The Pianist

The Pianist (2002), directed by Roman Polanski, is based on the memoirs of Władysław Szpilman, a renowned Polish-Jewish pianist, recounting a miraculous survival through World War II. Beginning with the German invasion of Poland in 1939, Władysław (Władek) Szpilman (Adrien Brody) and his family are subjected to a deterioration of living conditions, enforced by increasingly degrading, absurd decrees. Jews are barred access from cafes, shops and most public spaces; even the sidewalk on occasion, illustrated by a memorable scene where Władek’s father (Frank Finlay) is commanded to continue his walk in the gutter

Their situation in Warsaw escalates by 1940, when the entire Jewish population of the city (over 360 000) is forced to resettle into the Warsaw ghetto. Life becomes a struggle for survival, where Władek is among the more fortunate; playing piano in cafes to support his family, while poverty and disease reign in the streets. Eventually they are rounded up for deportation to Treblinka, during which Władek is pulled aside by a member of the Jewish police, never to see his family again. He joins the laborers left in the ghetto, and helps to smuggle in weapons for the ghetto uprising, managing eventually to escape to the other side.

Originally titled Śmierć Miasta (Death of a City), Szpilman’s memoir was published in 1946, and an expanded edition was re-published in 1998 by Andrzej Szpilman, with another title: The Pianist. It caught the attention of Polanski, who had sought to make a film dealing with the era as a way to address his own past as a Polish Jew from Kraków, who survived the holocaust, but found an autobiographical approach too heavy. In adapting Szpilman’s memoir into a film, (with the  contribution of Ronald Harwood, who wrote the screenplay) Polanski found a balance in telling a story parallel to his own, adding details inspired by his own experiences.   

“Everything that touches this event defies the imagination.”                                                                          — Elie Wiesel

The power of a film like The Pianist is in how it manages to raise more questions than answers, and draw comparisons between one’s own life and the story depicted onscreen; life under extreme circumstances. The holocaust is approached with sensitivity, as the narrative outlines Szpilman’s survival in the ruins of Warsaw and leaves out the horrors of the concentration camps. Instead, the focus is on the developments leading to the final solution, the process of de-humanizing the Jews, which led to the holocaust. There are no heroes, just people adapting to their environment, and Władek’s survival is shown to depend upon random acts of kindness, and being in the right place at the right time.

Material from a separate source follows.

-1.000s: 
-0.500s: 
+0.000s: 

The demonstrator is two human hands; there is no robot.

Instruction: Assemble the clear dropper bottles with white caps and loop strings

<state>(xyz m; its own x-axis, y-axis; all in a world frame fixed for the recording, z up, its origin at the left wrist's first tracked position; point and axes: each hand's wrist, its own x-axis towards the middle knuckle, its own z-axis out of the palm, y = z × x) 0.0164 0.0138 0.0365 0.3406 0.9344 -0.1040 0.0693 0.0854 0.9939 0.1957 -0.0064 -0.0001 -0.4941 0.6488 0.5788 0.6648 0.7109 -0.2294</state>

Adrien Brody carries the film with a subtle performance, where his character breaks away from the sphere of affluence and security into disbelief, witnessing a world gone mad almost like a spectatordetached from his surroundings. Brody went through a physical transformation as well as an emotional one in preparation for the role, by losing weight, selling his apartment and car, and isolating himself from media. The Pianist swept up a number of Academy awards, including best male lead (Brody was the youngest actor to receive one), best direction and screenplay.